• _ASSIGNMENT_:
Please transcribe the data below exactly. Leave the pictures out.
START SOURCE DATA
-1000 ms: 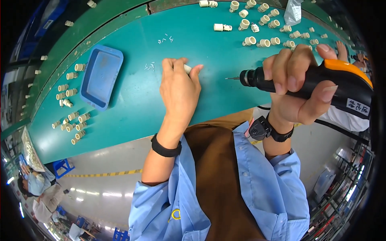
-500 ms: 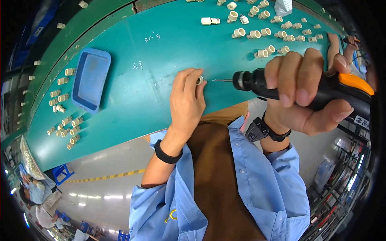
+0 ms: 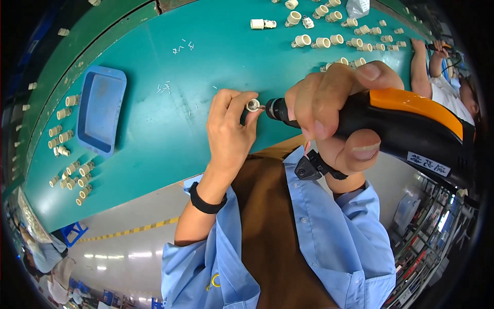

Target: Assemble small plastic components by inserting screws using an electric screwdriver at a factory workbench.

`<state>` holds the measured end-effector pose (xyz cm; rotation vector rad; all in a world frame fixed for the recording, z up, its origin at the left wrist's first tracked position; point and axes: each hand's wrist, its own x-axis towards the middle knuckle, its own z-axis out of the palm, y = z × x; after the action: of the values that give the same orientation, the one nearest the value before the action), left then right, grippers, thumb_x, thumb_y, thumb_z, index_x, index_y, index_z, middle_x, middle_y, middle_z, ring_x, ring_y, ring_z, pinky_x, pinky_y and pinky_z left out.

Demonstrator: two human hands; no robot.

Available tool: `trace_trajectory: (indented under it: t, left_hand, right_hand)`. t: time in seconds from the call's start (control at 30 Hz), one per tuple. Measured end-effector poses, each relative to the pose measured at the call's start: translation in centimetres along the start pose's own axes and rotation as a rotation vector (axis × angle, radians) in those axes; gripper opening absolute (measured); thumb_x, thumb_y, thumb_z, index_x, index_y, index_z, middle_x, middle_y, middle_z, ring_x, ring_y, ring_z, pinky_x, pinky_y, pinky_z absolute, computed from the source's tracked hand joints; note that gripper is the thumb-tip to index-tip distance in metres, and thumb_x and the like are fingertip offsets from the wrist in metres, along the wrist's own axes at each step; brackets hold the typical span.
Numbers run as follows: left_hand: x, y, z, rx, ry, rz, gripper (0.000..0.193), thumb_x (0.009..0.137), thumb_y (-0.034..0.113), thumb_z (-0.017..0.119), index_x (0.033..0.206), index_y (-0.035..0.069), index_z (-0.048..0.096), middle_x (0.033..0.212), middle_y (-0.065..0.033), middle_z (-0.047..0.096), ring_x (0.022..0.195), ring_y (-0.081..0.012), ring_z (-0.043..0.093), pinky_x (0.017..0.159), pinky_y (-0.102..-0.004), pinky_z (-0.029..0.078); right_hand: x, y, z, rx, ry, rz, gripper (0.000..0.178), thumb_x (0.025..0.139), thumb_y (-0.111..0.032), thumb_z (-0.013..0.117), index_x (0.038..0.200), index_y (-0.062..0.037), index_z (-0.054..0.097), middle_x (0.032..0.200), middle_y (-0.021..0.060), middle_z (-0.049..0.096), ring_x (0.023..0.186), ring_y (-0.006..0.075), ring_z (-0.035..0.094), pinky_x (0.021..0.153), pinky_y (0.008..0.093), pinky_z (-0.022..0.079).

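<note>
My left hand (image 3: 231, 126) pinches a small cream lamp socket (image 3: 252, 105) between thumb and fingers, its round mouth facing up. A black and orange electric screwdriver (image 3: 411, 123) is gripped in my right hand (image 3: 334, 113), held sideways with its nose pointing left. The tip of the screwdriver reaches the socket's mouth; its exact contact inside is too small to make out. Several thin screws (image 3: 163, 87) lie loose on the green table beyond my left hand.
A blue tray (image 3: 82, 110) sits at the left, with several cream sockets (image 3: 72, 167) beside and below it. More sockets (image 3: 321, 43) stand in rows at the far right, near a clear plastic bag (image 3: 358, 8). Another person's arm (image 3: 420, 72) rests at the right edge.
The screwdriver has moved left, and its tip now meets the socket. The socket's mouth has turned more into view. The whole scene has shifted slightly left with the head.
</note>
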<state>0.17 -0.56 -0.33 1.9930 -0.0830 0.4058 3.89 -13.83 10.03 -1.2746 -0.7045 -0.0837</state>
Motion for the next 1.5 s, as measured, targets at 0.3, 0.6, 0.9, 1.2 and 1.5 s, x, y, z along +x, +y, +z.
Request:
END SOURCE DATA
• _RESPONSE AREA_:
-1000 ms: 
-500 ms: 
+0 ms: 

Target: Assemble small plastic components by inserting screws using an electric screwdriver at a factory workbench.

`<state>` holds the measured end-effector pose (xyz cm; rotation vector rad; all in a world frame fixed for the recording, z up, its origin at the left wrist's first tracked position; point and axes: each hand's wrist, its own x-axis towards the middle knuckle, its own z-axis out of the palm, y = z × x; after the action: of the values that give the same orientation, the one nearest the value before the action), left then right, grippers, thumb_x, thumb_y, thumb_z, index_x, index_y, index_z, middle_x, middle_y, middle_z, ring_x, ring_y, ring_z, pinky_x, pinky_y and pinky_z left out.

Demonstrator: two human hands; no robot.

Available tool: `trace_trajectory: (indented under it: t, left_hand, right_hand)`. t: time in seconds from the call's start (control at 30 Hz), one per tuple. Measured end-effector poses, each relative to the pose measured at the call's start: translation in centimetres along the start pose's own axes and rotation as a rotation vector (axis × angle, radians) in those axes; gripper opening absolute (measured); thumb_x, thumb_y, thumb_z, index_x, index_y, index_z, middle_x, middle_y, middle_z, ring_x, ring_y, ring_z, pinky_x, pinky_y, pinky_z absolute, computed from the source's tracked hand joints; note that gripper is the thumb-tip to index-tip distance in metres, and thumb_x and the like are fingertip offsets from the wrist in metres, along the wrist's own axes at each step; brackets hold the typical span.
Numbers run as follows: left_hand: x, y, z, rx, ry, rz, gripper (0.000..0.193), thumb_x (0.009..0.137), thumb_y (-0.034..0.113), thumb_z (-0.017..0.119), index_x (0.033..0.206), index_y (-0.035..0.069), index_z (-0.048..0.096), middle_x (0.033..0.212), middle_y (-0.065..0.033), middle_z (-0.047..0.096), ring_x (0.022..0.195), ring_y (-0.081..0.012), ring_z (-0.043..0.093), pinky_x (0.017..0.159), pinky_y (-0.102..-0.004), pinky_z (-0.029..0.078); right_hand: x, y, z, rx, ry, rz, gripper (0.000..0.178), thumb_x (0.025..0.139), thumb_y (-0.111..0.032), thumb_z (-0.013..0.117), index_x (0.038..0.200), index_y (-0.062..0.037), index_z (-0.054..0.097), middle_x (0.032..0.200), middle_y (-0.021..0.060), middle_z (-0.049..0.096), ring_x (0.023..0.186), ring_y (-0.006..0.075), ring_z (-0.035..0.094), pinky_x (0.021..0.153), pinky_y (0.008..0.093), pinky_z (-0.022..0.079).

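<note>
My left hand (image 3: 231, 126) pinches a small cream lamp socket (image 3: 252, 105) between thumb and fingers, its round mouth facing up. A black and orange electric screwdriver (image 3: 411, 123) is gripped in my right hand (image 3: 334, 113), held sideways with its nose pointing left. The tip of the screwdriver reaches the socket's mouth; its exact contact inside is too small to make out. Several thin screws (image 3: 163, 87) lie loose on the green table beyond my left hand.
A blue tray (image 3: 82, 110) sits at the left, with several cream sockets (image 3: 72, 167) beside and below it. More sockets (image 3: 321, 43) stand in rows at the far right, near a clear plastic bag (image 3: 358, 8). Another person's arm (image 3: 420, 72) rests at the right edge.
The screwdriver has moved left, and its tip now meets the socket. The socket's mouth has turned more into view. The whole scene has shifted slightly left with the head.
</note>
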<state>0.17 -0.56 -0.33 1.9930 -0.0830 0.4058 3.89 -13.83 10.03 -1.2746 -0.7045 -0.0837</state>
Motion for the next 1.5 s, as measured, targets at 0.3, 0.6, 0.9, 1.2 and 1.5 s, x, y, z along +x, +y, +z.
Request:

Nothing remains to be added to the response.